The arbitration panel’s decision last September was not the end of the matter, however.

In addition to all the media attention the case has received, the franchisor’s attorneys finally acknowledged that the franchisees were not off base in their complaint after all.

Dady notes, “Now Drug Emporium and their Wall Street lawyers are saying to these two lawyers on the prairie and their clients in Texas, ‘Hey, maybe you do have a point after all’ and ‘Can we negotiate a resolution that would allow you to be satisfied, but at the same time allow us to continue to operate on the Internet.’”

According to Dady, after much negotiating, the parties now have an agreement in principal — an arrangement that includes a restructured franchise agreement. In essence, he explains, the restructured agreement allows the franchisor to continue marketing in the franchisee’s territories, but allows the franchisee’s to participate in it and receive royalties.
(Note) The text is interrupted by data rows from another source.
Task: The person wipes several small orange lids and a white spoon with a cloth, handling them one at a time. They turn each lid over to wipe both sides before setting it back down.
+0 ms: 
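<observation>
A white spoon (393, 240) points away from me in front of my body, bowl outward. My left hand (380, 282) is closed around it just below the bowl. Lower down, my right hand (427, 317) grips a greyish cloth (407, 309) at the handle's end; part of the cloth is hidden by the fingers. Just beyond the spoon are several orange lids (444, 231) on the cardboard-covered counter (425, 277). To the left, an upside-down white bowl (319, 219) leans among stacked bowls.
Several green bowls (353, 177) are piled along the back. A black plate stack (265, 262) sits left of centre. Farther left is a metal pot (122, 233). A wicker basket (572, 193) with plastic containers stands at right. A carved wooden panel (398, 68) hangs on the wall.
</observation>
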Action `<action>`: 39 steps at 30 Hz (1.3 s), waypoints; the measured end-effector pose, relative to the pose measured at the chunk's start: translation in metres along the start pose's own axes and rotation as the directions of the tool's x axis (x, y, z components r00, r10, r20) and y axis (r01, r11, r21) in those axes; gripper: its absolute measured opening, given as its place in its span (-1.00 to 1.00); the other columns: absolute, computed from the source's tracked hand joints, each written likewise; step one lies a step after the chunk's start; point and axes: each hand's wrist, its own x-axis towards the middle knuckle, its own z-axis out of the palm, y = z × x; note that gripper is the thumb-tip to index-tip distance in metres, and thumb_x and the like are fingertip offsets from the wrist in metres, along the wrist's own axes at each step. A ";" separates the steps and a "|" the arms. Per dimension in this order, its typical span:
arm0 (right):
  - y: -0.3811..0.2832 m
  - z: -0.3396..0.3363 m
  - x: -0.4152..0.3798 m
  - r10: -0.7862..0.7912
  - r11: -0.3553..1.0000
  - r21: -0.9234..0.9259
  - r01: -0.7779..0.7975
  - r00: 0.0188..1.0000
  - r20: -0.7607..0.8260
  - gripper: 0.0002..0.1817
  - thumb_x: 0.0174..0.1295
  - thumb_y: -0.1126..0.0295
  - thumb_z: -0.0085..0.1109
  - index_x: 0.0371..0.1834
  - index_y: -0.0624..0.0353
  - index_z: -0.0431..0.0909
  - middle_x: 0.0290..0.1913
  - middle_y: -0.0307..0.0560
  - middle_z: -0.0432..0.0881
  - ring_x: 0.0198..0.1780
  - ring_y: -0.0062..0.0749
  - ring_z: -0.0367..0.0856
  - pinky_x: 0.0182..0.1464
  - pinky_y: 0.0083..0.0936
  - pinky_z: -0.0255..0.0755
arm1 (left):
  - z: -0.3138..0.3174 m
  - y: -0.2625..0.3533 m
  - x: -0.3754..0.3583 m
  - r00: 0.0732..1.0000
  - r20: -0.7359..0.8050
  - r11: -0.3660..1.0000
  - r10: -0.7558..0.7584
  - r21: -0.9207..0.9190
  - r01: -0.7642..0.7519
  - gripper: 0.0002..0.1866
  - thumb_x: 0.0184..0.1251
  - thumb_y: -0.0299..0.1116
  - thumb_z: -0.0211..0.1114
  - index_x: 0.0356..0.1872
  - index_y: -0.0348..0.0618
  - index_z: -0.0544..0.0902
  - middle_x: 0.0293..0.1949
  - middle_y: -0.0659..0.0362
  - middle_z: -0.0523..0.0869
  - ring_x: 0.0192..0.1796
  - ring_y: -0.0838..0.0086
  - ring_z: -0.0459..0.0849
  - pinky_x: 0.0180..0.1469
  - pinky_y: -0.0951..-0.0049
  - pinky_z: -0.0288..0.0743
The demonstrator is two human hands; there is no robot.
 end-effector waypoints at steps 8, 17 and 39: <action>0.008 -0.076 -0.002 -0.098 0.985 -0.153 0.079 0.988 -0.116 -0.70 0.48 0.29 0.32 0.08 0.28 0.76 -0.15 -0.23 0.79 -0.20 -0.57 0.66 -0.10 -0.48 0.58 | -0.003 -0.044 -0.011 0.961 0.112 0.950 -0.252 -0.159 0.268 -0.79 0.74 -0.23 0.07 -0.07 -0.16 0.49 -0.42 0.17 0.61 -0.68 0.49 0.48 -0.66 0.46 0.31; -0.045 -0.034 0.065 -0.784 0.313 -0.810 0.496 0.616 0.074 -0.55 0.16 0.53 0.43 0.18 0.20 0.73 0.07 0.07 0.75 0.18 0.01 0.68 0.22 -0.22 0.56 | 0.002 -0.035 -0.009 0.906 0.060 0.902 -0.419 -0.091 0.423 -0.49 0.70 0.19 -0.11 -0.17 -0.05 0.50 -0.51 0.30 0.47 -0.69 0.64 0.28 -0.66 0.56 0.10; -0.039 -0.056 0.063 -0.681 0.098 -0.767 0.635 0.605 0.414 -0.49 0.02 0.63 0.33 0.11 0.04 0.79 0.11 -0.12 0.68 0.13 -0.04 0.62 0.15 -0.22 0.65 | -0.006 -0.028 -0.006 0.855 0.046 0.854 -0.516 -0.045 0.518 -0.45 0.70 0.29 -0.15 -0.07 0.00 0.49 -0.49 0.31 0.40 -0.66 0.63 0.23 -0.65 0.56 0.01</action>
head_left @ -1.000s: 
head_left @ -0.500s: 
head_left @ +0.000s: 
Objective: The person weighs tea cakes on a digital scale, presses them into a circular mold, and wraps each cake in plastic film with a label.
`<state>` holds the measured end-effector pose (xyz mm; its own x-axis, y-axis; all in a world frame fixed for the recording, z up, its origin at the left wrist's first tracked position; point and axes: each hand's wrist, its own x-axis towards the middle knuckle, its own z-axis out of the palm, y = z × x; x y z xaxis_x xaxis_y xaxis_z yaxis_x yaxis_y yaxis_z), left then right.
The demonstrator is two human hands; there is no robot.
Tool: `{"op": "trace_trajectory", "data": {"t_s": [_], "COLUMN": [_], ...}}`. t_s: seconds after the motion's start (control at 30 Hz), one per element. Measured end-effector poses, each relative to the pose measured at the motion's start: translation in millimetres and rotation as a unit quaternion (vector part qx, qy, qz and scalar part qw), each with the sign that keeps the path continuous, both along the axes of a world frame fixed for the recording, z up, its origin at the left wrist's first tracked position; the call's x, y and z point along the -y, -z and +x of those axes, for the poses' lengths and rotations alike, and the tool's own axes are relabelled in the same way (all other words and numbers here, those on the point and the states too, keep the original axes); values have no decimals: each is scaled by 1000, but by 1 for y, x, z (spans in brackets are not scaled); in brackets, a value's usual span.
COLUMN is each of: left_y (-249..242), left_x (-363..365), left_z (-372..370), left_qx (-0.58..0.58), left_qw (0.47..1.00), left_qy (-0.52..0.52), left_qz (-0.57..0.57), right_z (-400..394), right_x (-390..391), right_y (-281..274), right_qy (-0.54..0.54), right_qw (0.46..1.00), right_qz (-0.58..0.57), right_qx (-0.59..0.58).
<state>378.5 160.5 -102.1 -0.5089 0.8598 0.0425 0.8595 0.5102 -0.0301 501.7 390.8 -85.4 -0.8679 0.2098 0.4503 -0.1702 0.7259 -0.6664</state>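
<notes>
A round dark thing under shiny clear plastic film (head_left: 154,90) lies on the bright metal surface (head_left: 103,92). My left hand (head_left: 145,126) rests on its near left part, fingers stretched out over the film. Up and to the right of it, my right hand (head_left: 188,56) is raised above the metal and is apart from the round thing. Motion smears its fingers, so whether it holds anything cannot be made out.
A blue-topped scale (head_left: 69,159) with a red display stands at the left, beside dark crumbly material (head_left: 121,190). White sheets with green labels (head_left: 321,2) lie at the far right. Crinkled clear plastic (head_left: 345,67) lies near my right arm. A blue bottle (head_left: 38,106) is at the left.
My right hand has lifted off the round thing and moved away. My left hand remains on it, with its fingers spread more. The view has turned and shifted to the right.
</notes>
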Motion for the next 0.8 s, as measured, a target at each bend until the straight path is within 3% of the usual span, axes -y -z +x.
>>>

“Our clients were never out to stop Internet marketing,” says Dady. “They just wanted to be treated fairly. But the franchisor and its online subsidiary were ignoring them — that’s what we objected to, and so now we have restructured the relationship in a way that allows the franchisor to continue to market on the Internet in a way that is fair to our clients.”

In the beginning

Between the two of them, Dady and Garner have been practicing franchise law for 52 years. They practice nationwide, representing franchisees in disputes with their franchisors and suppliers.

Dady started the firm in 1994, despite his unsuccessful attempts to recruit Garner at that time. Garner was working in a Wall Street law firm in New York City. Dady knew Garner to be the national expert on franchise law, so he encouraged Garner to “come out here on the prairie and partner up with [him].”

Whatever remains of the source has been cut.